The Whip Hand by Mihaela Nicolescu and Nadine Browne

9781925164152-weblarge

Reviewed by Ian Lipke

A really good collection of short stories is a rarity these days. It takes a whole host of skills to do the job properly – the selection of just the right word, the sentence that encapsulates exactly what the writer wanted to say, the discipline that never eases because parameters have been set and the writing has not the space to wander off the path to that final full stop. There’s no smelling the daisies or enjoying the feel of the sun’s rays or extolling the beauty of the bellbird in the forest – unless it progresses the story line.

And so many writers, who might have contributed to the short story genre, leave that form of writing to the playwright. They will argue that there is no market for the short story anyhow. Fortunately, Mihaela Nicolescu and Nadine Browne think otherwise. The Whip Hand showcases the talents of two writers prepared to buck the trend.

There is nothing original about selecting the human condition as the focus of a collection of short tales, and these writers attempt to take full advantage of their subject, dealing with, and dissecting, the many faces of humanity with varying degrees of success. In her opening offering, Nicolescu reminds us of the need of every mother to nurture her child. The originality appears in the selection of a tough young woman, barely out of childhood herself, as the nurturer. She has no idea what being a mother means. Nicolescu follows this story with an absolute gem – an appraisal of the Australian attitude towards refugees, a story told in a creative way that speaks the truth while deploring the insular ignorance of most Australians. “When I go in house again it late and I smile. Mrs Omar ask why I smile and where I been and why I not work. I keep smile and I say, ‘Whatever'” (24). Loved it.

Nicolescu follows that story with the infinitely sad ‘Frozen’. The stories keep coming, each investigating what it means to be human, what we do to ourselves, how petty, or angry, or bitter, or nice we can be towards our own kind. In grief there is humour in knowing just the right thing to say to restore a sense of proportion we all need to live by. In this respect the story called ‘Strays’ invites special mention. It is sad. It rouses pity. It brings the reader back from the height of emotion to a crashing realisation that the perception of one person’s tragedy may be very different when viewed with the eyes of another.

When she spoke it was a low moan, too deep for her small frame…She whispered hotly against her daughter’s cheek.

“Mina, forgive me, I let her die alone in that awful, awful place.”… Mina hushed her mother soothingly, but Elena went on, in English, calmly now.

“…I found her two days later in a home.
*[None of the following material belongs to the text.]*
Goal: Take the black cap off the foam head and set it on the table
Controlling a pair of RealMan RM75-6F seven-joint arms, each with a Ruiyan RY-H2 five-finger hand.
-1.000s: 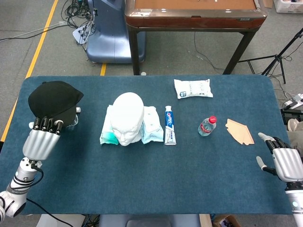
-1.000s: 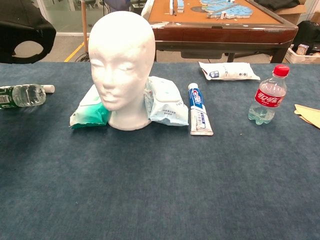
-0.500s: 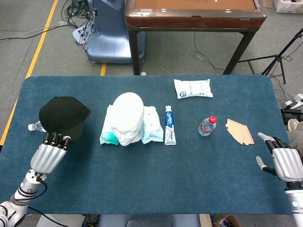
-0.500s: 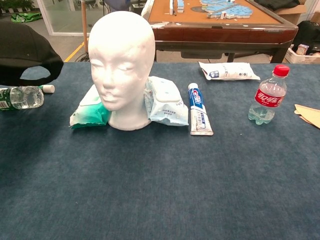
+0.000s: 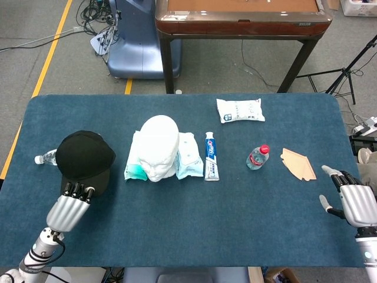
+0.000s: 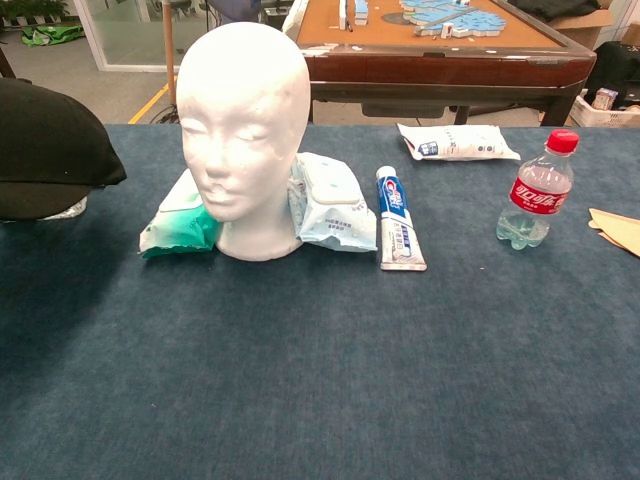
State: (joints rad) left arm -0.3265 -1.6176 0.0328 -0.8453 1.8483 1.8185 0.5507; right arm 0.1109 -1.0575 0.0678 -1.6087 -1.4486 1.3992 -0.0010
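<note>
One hand does it all: your left hand (image 5: 69, 207) pinches the black cap (image 5: 86, 158) low over the worktop (image 5: 194, 218), ready to release, right hand (image 5: 356, 203) loose-fingered, empty.

The left hand (image 5: 70, 207) grips the black cap's (image 5: 85, 160) near edge, fingers curled over it. The right hand (image 5: 353, 200) rests open, well apart from the cap.

A lab: floor cables (image 5: 97, 15), tripod (image 5: 353, 68), yellow floor tape (image 5: 50, 50).
</note>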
They had plucked her off the street and she died in the heat. She couldn’t remember where she lived. She died.”

Mina thought of Lili, alone in her final moments… Mina moved closer to [Elena].

“Mami, I shagged Alice’s boyfriend. I have been fucking my best friend’s guy for over a year. Over a year. And I don’t really feel bad. Just annoyed that he still loves me. And I hate her for not hating me, for not screaming at me, for just being…sad.”

Elena froze, hand poised with the tissue. Their eyes met…”. (90 – 91)

You can guess the rest. Just a magical moment.

Unfortunately, Nicolescu lets her attention slip. Amongst all this rich fanfare of creative thought appears (in ‘Fig’, page 93) an unacknowledged borrowing from Sir Winston Churchill. This is the unfortunate ‘enigma’ reference whose disguise is not enough to hide the original Churchillian comment. The story continues but Nicolescu’s concentration lapses, and the story slips this time into farce: “They were the kind of tits a prepubescent boy comes across in an old ‘60s porn mag and is immediately and irrevocably turned gay” (93). The world has moved on. The audience no longer laughs at this nonsense.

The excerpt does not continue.